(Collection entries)
☆ ☆ ☆ ☆ ☆
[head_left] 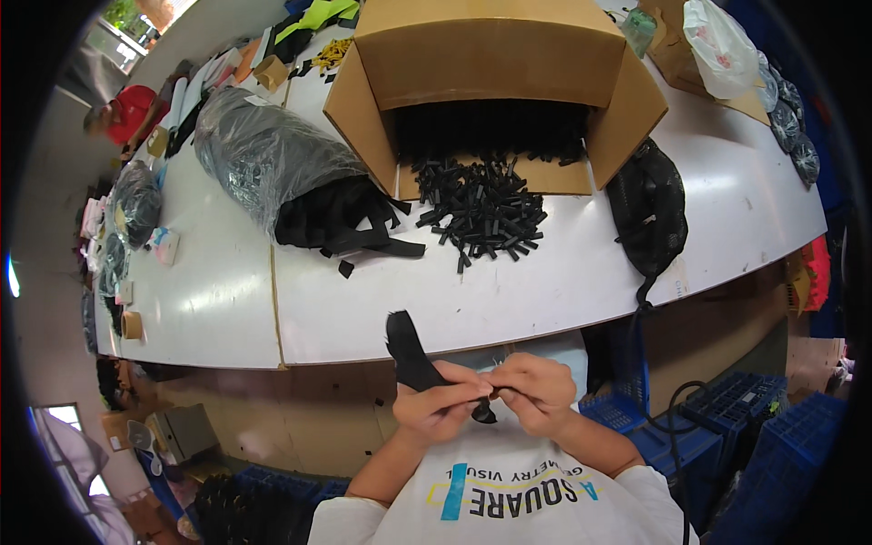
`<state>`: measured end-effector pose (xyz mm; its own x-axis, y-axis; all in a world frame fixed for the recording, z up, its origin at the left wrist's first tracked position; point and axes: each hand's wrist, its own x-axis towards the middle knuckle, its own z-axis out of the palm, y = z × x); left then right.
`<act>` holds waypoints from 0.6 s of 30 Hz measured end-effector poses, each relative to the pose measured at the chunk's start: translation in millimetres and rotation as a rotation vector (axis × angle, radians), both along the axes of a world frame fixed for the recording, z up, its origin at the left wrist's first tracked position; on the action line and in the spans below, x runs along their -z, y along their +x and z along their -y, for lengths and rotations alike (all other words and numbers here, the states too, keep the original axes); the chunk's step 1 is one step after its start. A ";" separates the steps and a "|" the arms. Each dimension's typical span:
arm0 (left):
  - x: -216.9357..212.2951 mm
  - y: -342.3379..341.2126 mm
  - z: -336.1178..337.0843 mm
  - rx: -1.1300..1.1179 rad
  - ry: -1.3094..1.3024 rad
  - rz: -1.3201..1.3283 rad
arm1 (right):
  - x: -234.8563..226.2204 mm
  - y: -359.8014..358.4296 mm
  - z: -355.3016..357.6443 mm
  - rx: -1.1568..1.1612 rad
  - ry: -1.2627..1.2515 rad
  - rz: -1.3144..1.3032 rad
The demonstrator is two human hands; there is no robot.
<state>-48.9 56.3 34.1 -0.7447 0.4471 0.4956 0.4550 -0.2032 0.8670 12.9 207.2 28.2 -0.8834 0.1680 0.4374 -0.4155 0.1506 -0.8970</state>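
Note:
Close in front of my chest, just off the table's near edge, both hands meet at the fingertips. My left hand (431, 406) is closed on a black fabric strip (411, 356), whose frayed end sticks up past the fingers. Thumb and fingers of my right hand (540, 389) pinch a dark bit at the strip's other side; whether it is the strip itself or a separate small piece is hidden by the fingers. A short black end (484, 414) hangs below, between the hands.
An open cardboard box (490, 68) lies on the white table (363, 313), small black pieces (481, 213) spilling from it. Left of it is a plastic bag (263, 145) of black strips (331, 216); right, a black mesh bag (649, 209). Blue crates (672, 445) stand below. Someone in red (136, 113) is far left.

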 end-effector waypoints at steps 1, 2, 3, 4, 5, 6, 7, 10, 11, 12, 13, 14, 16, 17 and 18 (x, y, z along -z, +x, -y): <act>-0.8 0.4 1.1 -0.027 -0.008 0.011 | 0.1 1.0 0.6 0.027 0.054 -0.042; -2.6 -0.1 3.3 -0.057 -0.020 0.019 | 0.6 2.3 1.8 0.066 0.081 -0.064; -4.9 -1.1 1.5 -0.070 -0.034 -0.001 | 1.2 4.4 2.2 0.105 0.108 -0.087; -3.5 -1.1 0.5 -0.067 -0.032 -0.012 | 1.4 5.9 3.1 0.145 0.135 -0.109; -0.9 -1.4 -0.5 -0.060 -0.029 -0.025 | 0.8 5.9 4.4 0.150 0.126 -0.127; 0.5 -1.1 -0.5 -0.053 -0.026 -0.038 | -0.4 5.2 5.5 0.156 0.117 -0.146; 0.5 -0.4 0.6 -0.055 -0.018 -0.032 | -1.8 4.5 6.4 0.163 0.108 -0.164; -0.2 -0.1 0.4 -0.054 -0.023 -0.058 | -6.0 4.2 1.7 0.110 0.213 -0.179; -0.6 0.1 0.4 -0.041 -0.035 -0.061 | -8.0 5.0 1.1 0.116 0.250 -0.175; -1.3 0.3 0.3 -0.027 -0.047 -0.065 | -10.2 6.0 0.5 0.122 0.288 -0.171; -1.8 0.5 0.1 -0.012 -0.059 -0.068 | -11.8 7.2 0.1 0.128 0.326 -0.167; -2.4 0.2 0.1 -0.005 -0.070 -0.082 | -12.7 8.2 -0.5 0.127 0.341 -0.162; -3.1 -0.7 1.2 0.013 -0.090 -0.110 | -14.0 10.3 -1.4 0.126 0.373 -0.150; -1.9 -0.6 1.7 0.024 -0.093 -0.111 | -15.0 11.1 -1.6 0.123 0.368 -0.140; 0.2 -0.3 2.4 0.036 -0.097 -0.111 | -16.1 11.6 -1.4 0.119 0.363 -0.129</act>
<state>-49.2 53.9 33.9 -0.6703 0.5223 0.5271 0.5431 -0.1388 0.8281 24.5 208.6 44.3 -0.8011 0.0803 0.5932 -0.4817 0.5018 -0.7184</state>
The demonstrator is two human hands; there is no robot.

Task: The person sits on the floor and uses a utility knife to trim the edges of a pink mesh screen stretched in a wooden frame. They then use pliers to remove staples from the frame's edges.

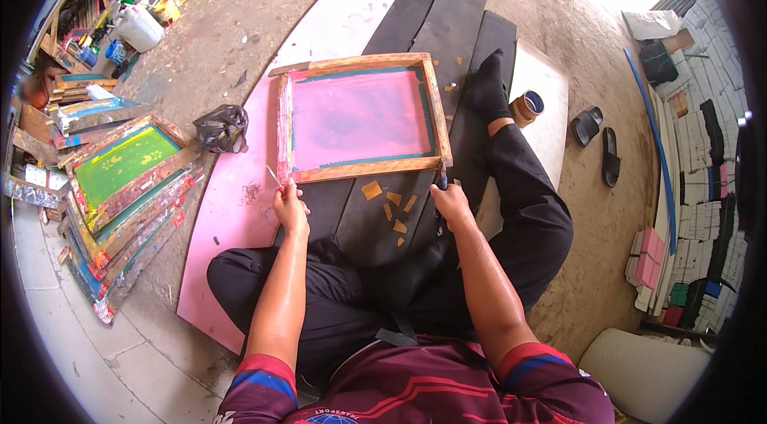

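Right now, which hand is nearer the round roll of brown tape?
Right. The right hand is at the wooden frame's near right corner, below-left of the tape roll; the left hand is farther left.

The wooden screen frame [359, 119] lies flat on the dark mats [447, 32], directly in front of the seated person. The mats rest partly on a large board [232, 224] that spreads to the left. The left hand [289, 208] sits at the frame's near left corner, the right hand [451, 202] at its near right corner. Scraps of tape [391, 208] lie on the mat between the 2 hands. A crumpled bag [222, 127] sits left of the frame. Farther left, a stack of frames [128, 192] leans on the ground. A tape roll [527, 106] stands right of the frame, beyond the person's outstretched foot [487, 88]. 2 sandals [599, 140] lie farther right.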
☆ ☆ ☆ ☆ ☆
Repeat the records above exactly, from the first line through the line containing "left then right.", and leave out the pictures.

[head_left] 
`<state>`: measured end-effector pose (xyz mm; its own x-axis, y-axis; all in a world frame fixed for the recording, z up, its origin at the left wrist's first tracked position; point and axes: each hand's wrist, its own x-axis towards the middle knuckle, its own z-axis out of the palm, y = z × x); left then right.

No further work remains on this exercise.